Present in the engine compartment are magnesium parts. Depending on the age of the vehicle, you may be able to find a goldmine of magnesium to use for fire starting. This can be found in the form of distributor caps, engine mounts, and other places. Pieces of magnesium can be scraped or chipped from these items and used to start a fire.

Rubber and plastic components can be burned to create a distress signal. Since these items will burn with a thick, black smoke, signaling during the daylight hours is best. Floor mats, door covers, etc. are great items to burn but don\'t take your chances with an inflated tire as pressure can build within it, causing an explosion.

Upholstery inside your vehicle can be removed and used for warmth. You can pull seats apart and create a bed or something to cover yourself with when it gets cold. The thing is, you can also just sleep inside the vehicle unless it is heavily damaged by an accident or has been rendered unsafe by some other means. Such a decision is a bit of a coin toss depending on the exact circumstances. However, the trunk liner or aftermarket seat covers can be used as a blanket without doing unnecessary damage.
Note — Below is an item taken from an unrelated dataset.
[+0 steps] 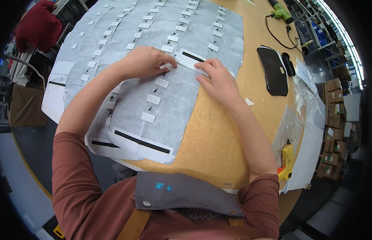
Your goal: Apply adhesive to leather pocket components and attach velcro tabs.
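Note:
Pale grey fabric-like pads [174, 104] lie overlapped across the table, with rows of small white rectangular tabs [154, 99] joined by thin dark wires. My left hand [144, 62] reaches over the nearest pad, its fingers curled together on a white tab [166, 67] in that row; the fingers partly hide it. At the pad's right edge, my right hand [220, 82] has index finger and thumb apart. Its index fingertip touches a white end strip [188, 61] that carries a black band. A similar black band [142, 142] runs along the near end of the pad.
To the right on the wooden table [218, 136] are a black curved panel [272, 72], a small black tool [288, 64], clear plastic wrap [308, 94] and a yellow glue gun [287, 162]. A green heat gun [280, 12] with its cord lies at the far right. Another person [38, 26] is at far left.

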The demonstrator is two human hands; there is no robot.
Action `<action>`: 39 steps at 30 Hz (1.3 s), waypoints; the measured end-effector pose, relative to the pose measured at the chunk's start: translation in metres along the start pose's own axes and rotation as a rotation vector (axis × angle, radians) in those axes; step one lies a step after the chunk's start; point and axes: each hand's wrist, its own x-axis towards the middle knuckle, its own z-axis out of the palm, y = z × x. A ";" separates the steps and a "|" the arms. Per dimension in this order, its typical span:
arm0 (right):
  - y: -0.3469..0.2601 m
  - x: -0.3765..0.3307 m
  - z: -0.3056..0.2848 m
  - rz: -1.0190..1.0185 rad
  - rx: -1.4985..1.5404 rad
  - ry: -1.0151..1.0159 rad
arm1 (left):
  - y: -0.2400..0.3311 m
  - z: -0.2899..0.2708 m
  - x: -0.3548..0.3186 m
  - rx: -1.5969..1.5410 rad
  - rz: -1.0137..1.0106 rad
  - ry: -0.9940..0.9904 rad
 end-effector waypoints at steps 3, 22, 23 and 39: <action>0.001 0.000 -0.001 0.007 -0.010 -0.011 | -0.003 0.002 0.000 -0.023 0.022 0.011; 0.011 0.000 0.004 -0.028 -0.029 0.003 | -0.014 0.018 -0.005 0.013 0.272 0.264; 0.012 0.000 0.003 -0.005 -0.026 0.022 | -0.012 0.019 -0.004 -0.004 0.243 0.280; 0.013 0.001 0.003 -0.001 -0.054 -0.001 | 0.007 0.010 -0.017 -0.014 0.228 0.172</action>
If you are mechanically inclined, using the battery to hook up a headlight or horn is possible. When doing this do keep in mind that it is possible to create a complete circuit which can cause serious damage to the battery or to you, so don\'t attempt this unless you have the practical knowledge to do so. Also possible is getting enough of a spark off of a battery to start a fire.

Also useful for fire creation is the cigarette lighter should your vehicle have one. Engine oils can be removed and used in creating a black smoke signal but care must be exercised not to contaminate your environment. Hoses can be used to transport water for dousing fires although drinking from engine hoses is not recommended due to the chemicals that pass through them. Should you have strong enough tools, belts can be cut off of pulleys and used to create a splint while uncut belts that are large enough could act as a sling for injured arms.










Having survival gear in your vehicles is of the utmost importance. If you did not realize that before, hopefully you will after thinking about possibly needing to destroy your vehicle to survive. There is no replacement for true preparedness, but in a desperate situation, a vehicle can provide you with options, although not nearly as many as if you think ahead and ready yourself for whatever might come your way.


----------